Someone once asked me why I wanted to look at the dark side of US history, and I said because while the US is most definitely not perfect, we do have some unique things, and one of the things we do have is for all the ills, there are always people of good will trying to right the wrongs, or seeing those wrongs repeating themselves, willing to fight against it happened again, and open education and discourse is how these things come to light, and it also stops the idiotic notion that any country, let alone the US, somehow is above the base and horrible things that countries and their people do. I think my wife is finally starting to realize this, we have been watching a tv program about the possibility that Hitler escaped to South America, and in this you see how many did get away and how the allies, especially the US, basically let horrible war criminals and the like disappear, in large part because they didn’t want to embarass the countries in South America taking them in, because of the cold war and other reasons.
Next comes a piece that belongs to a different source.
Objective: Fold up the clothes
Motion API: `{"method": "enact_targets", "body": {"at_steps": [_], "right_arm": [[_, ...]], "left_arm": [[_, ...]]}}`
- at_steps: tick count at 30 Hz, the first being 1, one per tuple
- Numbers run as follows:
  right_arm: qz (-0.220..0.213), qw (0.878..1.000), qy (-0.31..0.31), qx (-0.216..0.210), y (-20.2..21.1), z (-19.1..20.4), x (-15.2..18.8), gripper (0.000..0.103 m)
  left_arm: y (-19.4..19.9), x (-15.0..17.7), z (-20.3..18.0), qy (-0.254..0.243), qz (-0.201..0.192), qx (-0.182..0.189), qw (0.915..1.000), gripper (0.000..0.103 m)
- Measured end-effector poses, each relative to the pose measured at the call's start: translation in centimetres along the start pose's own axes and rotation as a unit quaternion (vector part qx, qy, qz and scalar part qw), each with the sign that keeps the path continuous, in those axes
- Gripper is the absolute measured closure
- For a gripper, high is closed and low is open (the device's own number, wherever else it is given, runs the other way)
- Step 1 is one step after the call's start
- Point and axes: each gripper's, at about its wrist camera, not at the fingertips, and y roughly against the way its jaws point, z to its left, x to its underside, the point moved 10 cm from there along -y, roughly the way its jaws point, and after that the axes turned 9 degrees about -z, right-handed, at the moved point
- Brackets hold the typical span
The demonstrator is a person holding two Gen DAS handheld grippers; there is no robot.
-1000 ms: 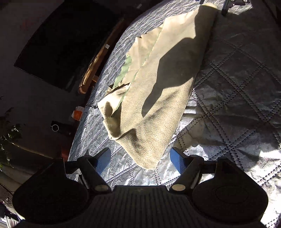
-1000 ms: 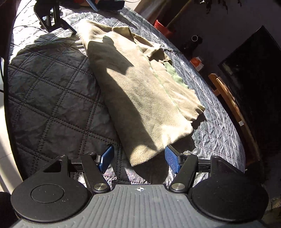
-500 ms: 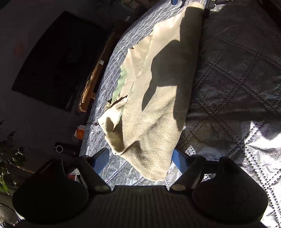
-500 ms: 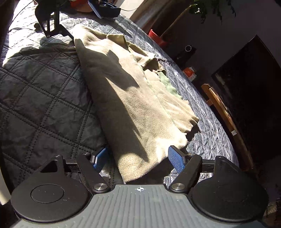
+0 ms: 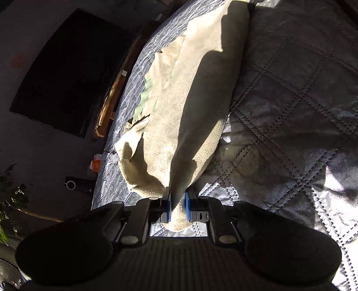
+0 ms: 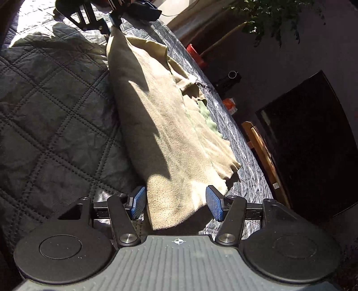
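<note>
- L gripper (image 5: 178, 202): jaws closing, blue pads pinch one end of the beige garment (image 5: 197, 107), cloth bunched between them.
- R gripper (image 6: 176, 202): jaws closing; the garment's other end lies between the pads; cannot tell if the pads touch it yet, no pinch seen.
- Garment lies on a bed w/ grey quilted cover (image 5: 290, 112), along the edge facing the dark screen (image 6: 313, 134). Long narrow strip, folded lengthwise; long axis runs from one gripper to the other, roughly parallel to that bed edge.
- Loose ragged flap spills out toward that edge; a pale green patch (image 6: 207, 116) shows under it.
- In R wrist view the L gripper (image 6: 105, 24) sits at the strip's far end.
- Nothing on the cover blocks either gripper; hard sun/shadow bands across the cloth.
- Off the bed on the screen side: wooden frame (image 6: 261, 147), orange box (image 6: 230, 104), dark cylinder w/ round opening (image 6: 232, 76), red item (image 6: 197, 56), plant (image 6: 268, 13).
- L wrist view: fan grille (image 5: 9, 273) at bottom-left.
- Small white tag on the wooden frame, text too small to read. No brands legible.
</note>
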Motion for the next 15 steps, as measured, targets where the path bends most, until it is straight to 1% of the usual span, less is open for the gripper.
{"method": "enact_targets", "body": {"at_steps": [1, 2, 3, 6, 8, 11, 15], "right_arm": [[0.005, 1.000, -0.011, -0.006, -0.2, 0.1, 0.1, 0.079], [0.010, 1.000, -0.021, -0.012, -0.4, 0.2, 0.3, 0.090], [0.013, 0.999, -0.032, -0.017, -0.4, 0.2, 0.3, 0.093], [0.013, 0.997, -0.068, -0.027, -0.2, -0.4, -0.2, 0.095], [0.011, 0.995, -0.091, -0.034, 0.2, -1.0, -0.6, 0.096], [0.011, 0.991, -0.125, -0.042, 0.9, -2.0, -1.1, 0.097], [0.017, 0.987, -0.147, -0.064, 1.9, -2.7, -1.7, 0.097]], "left_arm": [[0.0, 0.0, 0.1, 0.011, 0.003, 0.001, 0.9999, 0.093], [0.0, 0.1, 0.3, 0.024, 0.006, 0.001, 0.9997, 0.093], [0.0, 0.1, 0.5, 0.037, 0.008, 0.002, 0.9993, 0.094], [-0.2, 0.2, 0.9, 0.076, 0.018, 0.003, 0.9970, 0.095], [-0.2, 0.3, 1.4, 0.114, 0.030, 0.001, 0.9931, 0.096], [0.2, 0.5, 2.0, 0.157, 0.042, -0.001, 0.9868, 0.098], [2.0, 0.0, 3.2, 0.214, 0.047, 0.006, 0.9757, 0.098]]}}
I didn’t say the US caused the holocaust. I said we ignore our role in causing it. There is a difference.

The Nazis literally based their eugenics program on the one here. The multi-prong approach originated here. There were communications back and forth between Americans and Germans with the Germans asking advice and the Americans lamenting how successful the Nazi program was compared to ours.

Would the Holocaust have happened without the US’ eugenics program? Probably. But we can’t ever truly know alternative history paths.

Anyone remember the Tom Lehrer song “Werner von Braun”? Is true that the US government snapped up Nazi scientists after the war to do Cold War work?